## AVAILABLE DATA:
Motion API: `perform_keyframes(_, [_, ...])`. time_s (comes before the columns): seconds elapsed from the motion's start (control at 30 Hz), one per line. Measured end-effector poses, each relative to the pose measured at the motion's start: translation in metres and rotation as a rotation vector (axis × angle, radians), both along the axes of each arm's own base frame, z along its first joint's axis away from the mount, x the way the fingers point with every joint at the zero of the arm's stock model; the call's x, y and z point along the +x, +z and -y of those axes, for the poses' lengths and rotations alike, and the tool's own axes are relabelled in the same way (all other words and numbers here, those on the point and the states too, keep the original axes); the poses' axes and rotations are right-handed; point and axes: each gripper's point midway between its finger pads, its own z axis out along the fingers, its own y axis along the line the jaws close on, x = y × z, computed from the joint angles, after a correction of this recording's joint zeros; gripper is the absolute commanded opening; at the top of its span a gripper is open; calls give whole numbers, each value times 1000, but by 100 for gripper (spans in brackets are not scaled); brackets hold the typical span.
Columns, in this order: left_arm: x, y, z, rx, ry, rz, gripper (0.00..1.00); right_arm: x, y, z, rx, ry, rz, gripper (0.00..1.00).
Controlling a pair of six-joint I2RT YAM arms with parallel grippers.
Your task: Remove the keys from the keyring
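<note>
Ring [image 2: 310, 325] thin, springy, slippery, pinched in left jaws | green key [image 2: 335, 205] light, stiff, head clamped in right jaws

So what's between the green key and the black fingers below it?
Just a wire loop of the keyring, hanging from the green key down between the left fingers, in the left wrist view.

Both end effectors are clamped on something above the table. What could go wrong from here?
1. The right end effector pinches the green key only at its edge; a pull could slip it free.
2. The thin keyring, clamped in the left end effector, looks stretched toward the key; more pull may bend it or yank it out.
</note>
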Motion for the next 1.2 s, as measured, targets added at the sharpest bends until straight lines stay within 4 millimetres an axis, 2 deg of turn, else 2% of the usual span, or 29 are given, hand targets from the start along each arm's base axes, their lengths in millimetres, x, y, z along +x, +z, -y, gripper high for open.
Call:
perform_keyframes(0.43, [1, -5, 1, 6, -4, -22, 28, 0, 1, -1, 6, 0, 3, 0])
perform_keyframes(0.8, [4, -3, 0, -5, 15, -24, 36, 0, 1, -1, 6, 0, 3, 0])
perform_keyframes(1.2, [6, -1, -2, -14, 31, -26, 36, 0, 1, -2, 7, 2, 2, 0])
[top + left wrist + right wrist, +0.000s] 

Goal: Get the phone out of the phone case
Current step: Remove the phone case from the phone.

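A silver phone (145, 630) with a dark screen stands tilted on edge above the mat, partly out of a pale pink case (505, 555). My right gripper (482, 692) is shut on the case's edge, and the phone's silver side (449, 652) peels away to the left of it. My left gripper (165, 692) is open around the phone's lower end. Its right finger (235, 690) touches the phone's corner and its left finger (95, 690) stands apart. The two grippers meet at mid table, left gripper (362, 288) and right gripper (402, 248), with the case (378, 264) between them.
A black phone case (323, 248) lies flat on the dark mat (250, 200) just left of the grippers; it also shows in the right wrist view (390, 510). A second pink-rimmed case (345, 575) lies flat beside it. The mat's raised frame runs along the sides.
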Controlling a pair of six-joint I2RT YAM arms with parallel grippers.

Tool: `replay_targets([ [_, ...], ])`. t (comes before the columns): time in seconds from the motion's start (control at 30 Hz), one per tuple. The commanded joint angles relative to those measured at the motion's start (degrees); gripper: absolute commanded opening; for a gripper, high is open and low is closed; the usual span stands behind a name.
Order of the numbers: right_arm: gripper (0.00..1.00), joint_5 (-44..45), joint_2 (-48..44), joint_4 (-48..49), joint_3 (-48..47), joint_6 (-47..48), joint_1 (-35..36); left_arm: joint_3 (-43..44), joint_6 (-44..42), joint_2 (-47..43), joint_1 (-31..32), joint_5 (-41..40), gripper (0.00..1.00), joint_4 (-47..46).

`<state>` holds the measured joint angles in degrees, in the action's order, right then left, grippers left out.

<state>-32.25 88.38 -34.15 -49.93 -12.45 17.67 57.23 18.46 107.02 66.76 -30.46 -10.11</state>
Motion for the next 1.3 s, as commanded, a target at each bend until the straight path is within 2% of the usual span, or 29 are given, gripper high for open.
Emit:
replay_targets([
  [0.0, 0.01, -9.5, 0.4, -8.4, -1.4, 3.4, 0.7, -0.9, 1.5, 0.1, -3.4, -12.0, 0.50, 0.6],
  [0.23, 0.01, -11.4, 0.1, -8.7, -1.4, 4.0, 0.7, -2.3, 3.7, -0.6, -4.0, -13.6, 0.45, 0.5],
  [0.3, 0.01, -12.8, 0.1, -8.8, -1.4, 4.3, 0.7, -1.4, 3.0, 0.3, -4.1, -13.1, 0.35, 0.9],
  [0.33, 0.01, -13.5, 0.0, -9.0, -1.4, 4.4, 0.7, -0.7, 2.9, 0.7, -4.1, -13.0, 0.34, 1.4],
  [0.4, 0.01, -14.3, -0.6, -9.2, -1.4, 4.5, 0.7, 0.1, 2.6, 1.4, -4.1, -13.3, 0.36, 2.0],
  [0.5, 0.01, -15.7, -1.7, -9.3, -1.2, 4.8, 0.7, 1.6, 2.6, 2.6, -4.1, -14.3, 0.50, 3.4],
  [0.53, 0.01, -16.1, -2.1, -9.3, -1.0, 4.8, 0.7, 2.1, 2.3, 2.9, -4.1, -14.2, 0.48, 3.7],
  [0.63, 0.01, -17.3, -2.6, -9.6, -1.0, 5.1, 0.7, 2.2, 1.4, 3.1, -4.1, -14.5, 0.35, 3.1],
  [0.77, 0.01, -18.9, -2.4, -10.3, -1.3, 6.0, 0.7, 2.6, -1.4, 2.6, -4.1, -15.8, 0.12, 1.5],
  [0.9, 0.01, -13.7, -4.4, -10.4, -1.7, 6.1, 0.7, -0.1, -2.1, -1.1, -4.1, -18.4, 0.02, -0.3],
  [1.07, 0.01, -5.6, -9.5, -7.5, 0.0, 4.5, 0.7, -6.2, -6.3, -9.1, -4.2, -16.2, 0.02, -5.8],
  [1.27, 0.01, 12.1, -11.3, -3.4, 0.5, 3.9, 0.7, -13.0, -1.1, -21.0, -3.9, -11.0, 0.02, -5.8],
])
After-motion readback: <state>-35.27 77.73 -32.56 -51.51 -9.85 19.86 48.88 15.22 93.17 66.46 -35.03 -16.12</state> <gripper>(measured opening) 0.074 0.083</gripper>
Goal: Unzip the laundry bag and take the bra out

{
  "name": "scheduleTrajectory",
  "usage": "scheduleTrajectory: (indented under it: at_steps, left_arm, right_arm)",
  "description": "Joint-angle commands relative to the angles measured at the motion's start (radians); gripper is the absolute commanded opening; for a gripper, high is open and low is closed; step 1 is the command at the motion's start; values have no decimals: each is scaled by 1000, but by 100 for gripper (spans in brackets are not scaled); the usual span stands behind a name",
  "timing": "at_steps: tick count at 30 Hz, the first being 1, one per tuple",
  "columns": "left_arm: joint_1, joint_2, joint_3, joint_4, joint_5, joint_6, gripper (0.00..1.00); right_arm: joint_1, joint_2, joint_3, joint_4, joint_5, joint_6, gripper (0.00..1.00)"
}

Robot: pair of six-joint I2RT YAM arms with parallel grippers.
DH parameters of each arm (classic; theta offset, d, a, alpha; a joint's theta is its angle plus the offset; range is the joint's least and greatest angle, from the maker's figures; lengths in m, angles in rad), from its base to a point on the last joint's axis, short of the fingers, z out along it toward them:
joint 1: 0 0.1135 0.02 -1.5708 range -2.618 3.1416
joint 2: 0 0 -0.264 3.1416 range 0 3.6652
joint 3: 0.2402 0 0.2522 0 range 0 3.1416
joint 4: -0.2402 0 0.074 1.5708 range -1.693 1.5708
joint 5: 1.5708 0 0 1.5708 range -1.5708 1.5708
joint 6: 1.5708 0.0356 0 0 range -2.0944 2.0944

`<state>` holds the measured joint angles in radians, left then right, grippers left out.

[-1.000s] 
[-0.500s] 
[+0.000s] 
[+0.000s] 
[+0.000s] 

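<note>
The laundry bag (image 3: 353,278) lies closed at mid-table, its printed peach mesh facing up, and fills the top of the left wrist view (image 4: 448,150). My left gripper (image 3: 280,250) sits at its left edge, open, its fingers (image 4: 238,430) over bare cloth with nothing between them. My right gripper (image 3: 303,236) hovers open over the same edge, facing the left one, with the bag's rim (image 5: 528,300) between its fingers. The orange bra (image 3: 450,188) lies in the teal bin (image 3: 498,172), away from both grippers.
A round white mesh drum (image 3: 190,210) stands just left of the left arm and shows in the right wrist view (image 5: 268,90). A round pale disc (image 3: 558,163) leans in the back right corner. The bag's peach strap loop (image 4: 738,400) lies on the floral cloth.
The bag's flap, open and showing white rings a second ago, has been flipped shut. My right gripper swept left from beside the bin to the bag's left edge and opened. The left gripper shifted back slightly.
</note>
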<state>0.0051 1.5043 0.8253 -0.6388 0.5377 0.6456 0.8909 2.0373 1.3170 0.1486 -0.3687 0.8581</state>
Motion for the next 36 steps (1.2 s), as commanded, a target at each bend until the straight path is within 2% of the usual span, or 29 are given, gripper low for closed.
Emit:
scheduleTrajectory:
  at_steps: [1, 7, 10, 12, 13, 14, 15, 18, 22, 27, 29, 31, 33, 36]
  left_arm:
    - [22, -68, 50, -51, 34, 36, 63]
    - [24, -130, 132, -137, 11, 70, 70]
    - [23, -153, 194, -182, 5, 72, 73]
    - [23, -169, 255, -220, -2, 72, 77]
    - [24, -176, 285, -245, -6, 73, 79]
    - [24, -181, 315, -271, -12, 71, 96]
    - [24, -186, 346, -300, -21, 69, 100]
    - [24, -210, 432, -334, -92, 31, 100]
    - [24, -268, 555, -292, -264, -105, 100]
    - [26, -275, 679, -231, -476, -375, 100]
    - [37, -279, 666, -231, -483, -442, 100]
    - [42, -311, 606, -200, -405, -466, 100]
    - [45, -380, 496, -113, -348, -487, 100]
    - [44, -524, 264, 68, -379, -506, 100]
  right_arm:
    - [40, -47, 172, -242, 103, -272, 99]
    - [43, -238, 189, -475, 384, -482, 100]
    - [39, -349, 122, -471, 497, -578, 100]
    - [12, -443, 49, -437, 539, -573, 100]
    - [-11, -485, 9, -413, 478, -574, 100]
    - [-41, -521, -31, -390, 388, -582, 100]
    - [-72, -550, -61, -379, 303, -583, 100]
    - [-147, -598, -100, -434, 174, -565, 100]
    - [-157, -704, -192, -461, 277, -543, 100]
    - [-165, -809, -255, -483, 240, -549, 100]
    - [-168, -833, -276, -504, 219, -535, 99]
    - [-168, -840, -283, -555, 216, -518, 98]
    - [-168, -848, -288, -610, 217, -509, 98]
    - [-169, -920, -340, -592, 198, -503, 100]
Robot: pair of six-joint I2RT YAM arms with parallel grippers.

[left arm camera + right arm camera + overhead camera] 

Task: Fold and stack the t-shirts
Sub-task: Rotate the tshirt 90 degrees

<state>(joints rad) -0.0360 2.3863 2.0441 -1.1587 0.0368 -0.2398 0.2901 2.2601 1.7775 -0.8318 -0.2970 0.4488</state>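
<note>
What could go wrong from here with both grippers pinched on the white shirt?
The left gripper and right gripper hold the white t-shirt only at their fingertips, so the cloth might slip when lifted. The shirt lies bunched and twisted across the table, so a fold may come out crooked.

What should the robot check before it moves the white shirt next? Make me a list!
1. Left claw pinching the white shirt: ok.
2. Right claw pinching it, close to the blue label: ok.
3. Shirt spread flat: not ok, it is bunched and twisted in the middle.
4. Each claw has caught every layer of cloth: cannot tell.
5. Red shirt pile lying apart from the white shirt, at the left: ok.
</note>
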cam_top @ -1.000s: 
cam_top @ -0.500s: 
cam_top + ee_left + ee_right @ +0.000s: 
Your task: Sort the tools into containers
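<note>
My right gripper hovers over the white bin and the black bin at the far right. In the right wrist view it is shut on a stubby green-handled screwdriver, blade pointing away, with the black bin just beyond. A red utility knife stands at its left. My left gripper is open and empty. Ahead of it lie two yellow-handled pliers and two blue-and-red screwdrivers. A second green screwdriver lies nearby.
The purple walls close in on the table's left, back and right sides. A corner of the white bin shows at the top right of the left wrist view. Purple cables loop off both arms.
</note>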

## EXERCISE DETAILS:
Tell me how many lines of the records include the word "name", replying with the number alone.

## EXERCISE RESPONSE:
3